== Work task ==
Copy out each line below exactly as it appears.

== Supplied material ==
####
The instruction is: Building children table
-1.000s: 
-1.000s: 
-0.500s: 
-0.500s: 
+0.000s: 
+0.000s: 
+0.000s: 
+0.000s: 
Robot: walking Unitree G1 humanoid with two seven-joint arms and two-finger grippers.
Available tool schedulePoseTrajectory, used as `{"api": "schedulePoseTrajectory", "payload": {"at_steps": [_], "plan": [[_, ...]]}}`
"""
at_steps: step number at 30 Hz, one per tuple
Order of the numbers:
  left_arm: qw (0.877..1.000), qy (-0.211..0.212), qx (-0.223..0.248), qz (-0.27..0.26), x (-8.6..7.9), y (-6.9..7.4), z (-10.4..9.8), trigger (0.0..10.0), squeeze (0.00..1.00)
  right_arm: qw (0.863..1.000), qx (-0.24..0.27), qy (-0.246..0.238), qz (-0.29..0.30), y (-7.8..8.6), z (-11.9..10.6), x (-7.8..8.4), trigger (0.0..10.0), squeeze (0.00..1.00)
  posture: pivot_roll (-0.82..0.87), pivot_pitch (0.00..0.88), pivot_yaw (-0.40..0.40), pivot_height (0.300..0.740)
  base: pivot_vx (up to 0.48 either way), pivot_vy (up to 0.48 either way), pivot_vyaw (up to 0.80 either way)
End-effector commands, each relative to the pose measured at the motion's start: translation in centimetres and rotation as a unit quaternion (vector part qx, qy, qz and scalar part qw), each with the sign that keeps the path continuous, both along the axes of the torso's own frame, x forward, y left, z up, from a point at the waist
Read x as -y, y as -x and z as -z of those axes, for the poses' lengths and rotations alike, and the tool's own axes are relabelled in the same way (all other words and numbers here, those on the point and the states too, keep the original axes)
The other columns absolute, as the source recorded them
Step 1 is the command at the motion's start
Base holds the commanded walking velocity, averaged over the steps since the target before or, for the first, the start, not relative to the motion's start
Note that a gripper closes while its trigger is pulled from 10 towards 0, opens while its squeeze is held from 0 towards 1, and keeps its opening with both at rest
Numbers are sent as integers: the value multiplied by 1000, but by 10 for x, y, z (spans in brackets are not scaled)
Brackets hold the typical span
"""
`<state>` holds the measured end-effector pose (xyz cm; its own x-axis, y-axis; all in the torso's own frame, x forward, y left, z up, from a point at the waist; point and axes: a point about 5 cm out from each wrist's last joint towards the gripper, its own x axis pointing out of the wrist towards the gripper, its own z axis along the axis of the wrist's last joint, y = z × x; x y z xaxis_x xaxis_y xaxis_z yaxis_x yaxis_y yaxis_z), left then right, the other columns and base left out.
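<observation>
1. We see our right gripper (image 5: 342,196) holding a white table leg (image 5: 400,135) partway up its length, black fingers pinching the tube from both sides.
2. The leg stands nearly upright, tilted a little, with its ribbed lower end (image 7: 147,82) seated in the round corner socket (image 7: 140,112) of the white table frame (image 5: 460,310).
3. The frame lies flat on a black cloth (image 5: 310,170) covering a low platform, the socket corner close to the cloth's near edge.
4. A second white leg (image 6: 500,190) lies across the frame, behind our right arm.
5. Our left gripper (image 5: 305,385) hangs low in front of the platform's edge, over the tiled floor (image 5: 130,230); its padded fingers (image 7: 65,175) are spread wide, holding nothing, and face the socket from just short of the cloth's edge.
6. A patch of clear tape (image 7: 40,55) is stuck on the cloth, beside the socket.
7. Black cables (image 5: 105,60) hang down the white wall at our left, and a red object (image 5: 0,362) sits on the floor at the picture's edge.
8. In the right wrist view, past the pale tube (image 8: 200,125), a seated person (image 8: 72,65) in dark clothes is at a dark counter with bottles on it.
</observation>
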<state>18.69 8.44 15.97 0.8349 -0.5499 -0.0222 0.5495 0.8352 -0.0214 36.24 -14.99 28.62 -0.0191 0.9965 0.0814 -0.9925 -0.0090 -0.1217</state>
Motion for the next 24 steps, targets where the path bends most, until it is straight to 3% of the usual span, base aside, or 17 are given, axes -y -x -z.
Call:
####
== Response to this exercise ==
The instruction is: Building children table
-1.000s: 
-1.000s: 
-0.500s: 
-0.500s: 
+0.000s: 
+0.000s: 
+0.000s: 
+0.000s: 
Robot: walking Unitree G1 humanoid with two seven-joint arms and two-finger grippers.
Available tool schedulePoseTrajectory, used as `{"api": "schedulePoseTrajectory", "payload": {"at_steps": [_], "plan": [[_, ...]]}}`
"""
at_steps: step number at 30 Hz, one per tuple
Order of the numbers:
  left_arm: qw (0.877..1.000), qy (-0.211..0.212), qx (-0.223..0.248), qz (-0.27..0.26), x (-8.6..7.9), y (-6.9..7.4), z (-10.4..9.8), trigger (0.0..10.0), squeeze (0.00..1.00)
  right_arm: qw (0.863..1.000), qx (-0.24..0.27), qy (-0.246..0.238), qz (-0.29..0.30), y (-7.8..8.6), z (-11.9..10.6), x (-7.8..8.4), trigger (0.0..10.0), squeeze (0.00..1.00)
  posture: pivot_roll (-0.82..0.87), pivot_pitch (0.00..0.88), pivot_yaw (-0.40..0.40), pivot_height (0.300..0.740)
  base: pivot_vx (up to 0.48 either way), pivot_vy (up to 0.48 either way), pivot_vyaw (up to 0.80 either way)
End-effector commands, each relative to the pose measured at the motion's start: translation in centimetres and rotation as a unit quaternion (vector part qx, qy, qz and scalar part qw), each with the sign that keeps the path continuous, both along the axes of the torso's own frame, x forward, y left, z up, from a point at the waist
Read x as -y, y as -x and z as -z of those axes, for the poses' lengths and rotations alike, and the tool's own axes are relabelled in the same way (all other words and numbers here, those on the point and the states too, keep the original axes)
The other columns absolute, as the source recorded them
Step 1 is the command at the motion's start
Base holds the commanded walking velocity, averaged over the steps since the target before or, for the first, the start, not relative to the motion's start
Note that a gripper closes while its trigger is pulled from 10 towards 0, opens while its squeeze is held from 0 towards 1, and keeps its opening with both at rest
Numbers are sent as integers: the value multiplied by 1000, but by 10 for x, y, z (spans in brackets are not scaled)
Brackets hold the typical span
"""
`<state>` holds the measured end-effector pose (xyz cm; its own x-axis, y-axis; all in the torso's own frame, x forward, y left, z up, from a point at the waist; point and axes: a point about 5 cm out from each wrist's last joint towards the gripper, its own x axis pointing out of the wrist towards the gripper, its own z axis along the axis of the wrist's last joint, y = z × x; x y z xaxis_x xaxis_y xaxis_z yaxis_x yaxis_y yaxis_z), left then right, the other columns and base left out.
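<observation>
1. We see our right gripper (image 5: 342,196) holding a white table leg (image 5: 400,135) partway up its length, black fingers pinching the tube from both sides.
2. The leg stands nearly upright, tilted a little, with its ribbed lower end (image 7: 147,82) seated in the round corner socket (image 7: 140,112) of the white table frame (image 5: 460,310).
3. The frame lies flat on a black cloth (image 5: 310,170) covering a low platform, the socket corner close to the cloth's near edge.
4. A second white leg (image 6: 500,190) lies across the frame, behind our right arm.
5. Our left gripper (image 5: 305,385) hangs low in front of the platform's edge, over the tiled floor (image 5: 130,230); its padded fingers (image 7: 65,175) are spread wide, holding nothing, and face the socket from just short of the cloth's edge.
6. A patch of clear tape (image 7: 40,55) is stuck on the cloth, beside the socket.
7. Black cables (image 5: 105,60) hang down the white wall at our left, and a red object (image 5: 0,362) sits on the floor at the picture's edge.
8. In the right wrist view, past the pale tube (image 8: 200,125), a seated person (image 8: 72,65) in dark clothes is at a dark counter with bottles on it.
</observation>
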<state>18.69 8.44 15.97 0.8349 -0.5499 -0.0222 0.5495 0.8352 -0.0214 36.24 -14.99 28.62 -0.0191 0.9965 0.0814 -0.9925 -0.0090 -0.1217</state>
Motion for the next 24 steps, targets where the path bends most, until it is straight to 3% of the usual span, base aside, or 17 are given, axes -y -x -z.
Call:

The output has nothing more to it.